Diagnosed with a ruptured abdominal aortic aneurysm, Lightfoot underwent emergency surgery, spent six weeks in a coma, required a tracheotomy and later endured four more operations.

During his recovery, Lightfoot completed “Harmony,” which he released independently in 2004. His 20th studio album could very well be his last, he said.

“I’m really concentrating on shows, and I’m doing great shows,” he said. “We stay well prepared and well rehearsed. I have a very enthusiastic group of backup musicians, and they do a great job.”

Joining Lightfoot on the road are lead guitarist Terry Clements, bassist Rick Haynes, keyboard player Michael Heffernan and drummer Barry Keane.

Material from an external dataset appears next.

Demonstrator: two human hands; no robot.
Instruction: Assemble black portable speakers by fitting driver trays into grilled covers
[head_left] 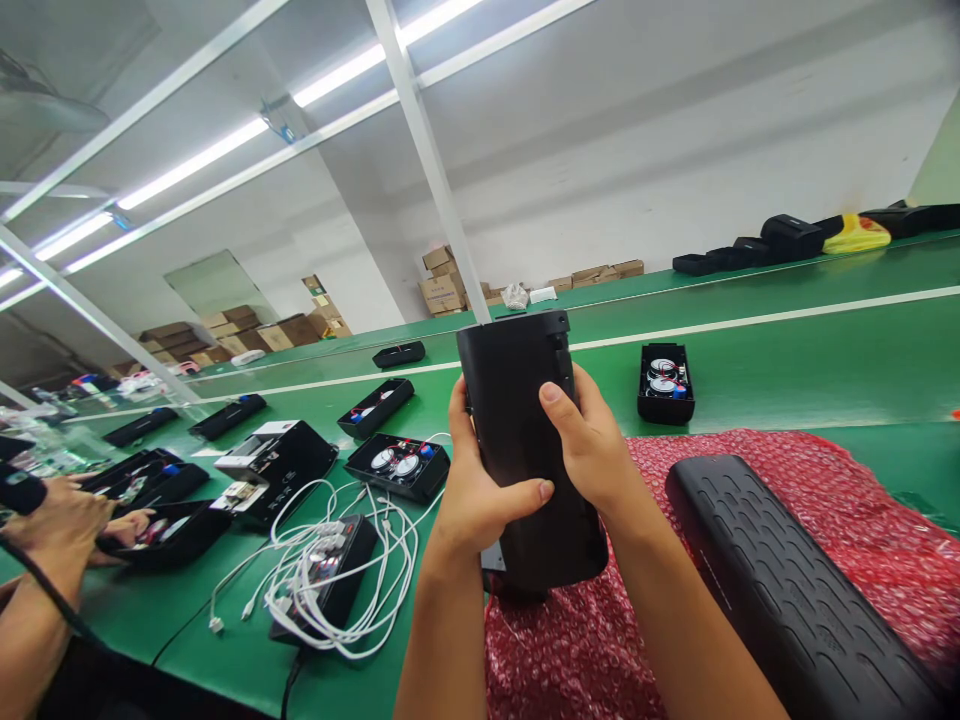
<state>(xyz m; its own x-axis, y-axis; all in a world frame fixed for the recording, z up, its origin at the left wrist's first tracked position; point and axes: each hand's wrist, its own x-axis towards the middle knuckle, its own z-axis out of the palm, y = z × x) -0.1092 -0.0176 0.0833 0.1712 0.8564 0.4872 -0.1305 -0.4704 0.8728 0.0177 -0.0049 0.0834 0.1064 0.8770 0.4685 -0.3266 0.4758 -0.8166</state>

In describing what the TPAC audience should expect Sunday night, Lightfoot said: “We don’t have an opening act. We do two halves, and we have a 20-minute intermission. The whole thing lasts for about two hours and five minutes. It’s not a long show, and it’s not a tiresome show, and it has a great deal of variety in it.”

The audience should hear all of Lightfoot’s biggest hits as he doesn’t tire of performing them, he said.

The “most recognizable ones are often the best ones to perform,” he said.

One certain to be in the mix is “The Wreck of the Edmund Fitzgerald,” a story song Lightfoot composed after reading a Newweek article about how on Nov. 10, 1975, in a severe storm the SS Edmund Fitzgerald sank in Lake Superior taking all 29 aboard it to a watery grave.

Expected in the TPAC audience is Pam Johnson, of Abilene, whose father, Robert C. Rafferty, was the cook aboard the ill-fated Fitzgerald.

Lightfoot, who endows a scholarship at the Great Lakes Maritime Academy in Traverse City, Mich., said the families of the Fitzgerald’s crew remain special to him and he has gathered with them at memorials of the sinking.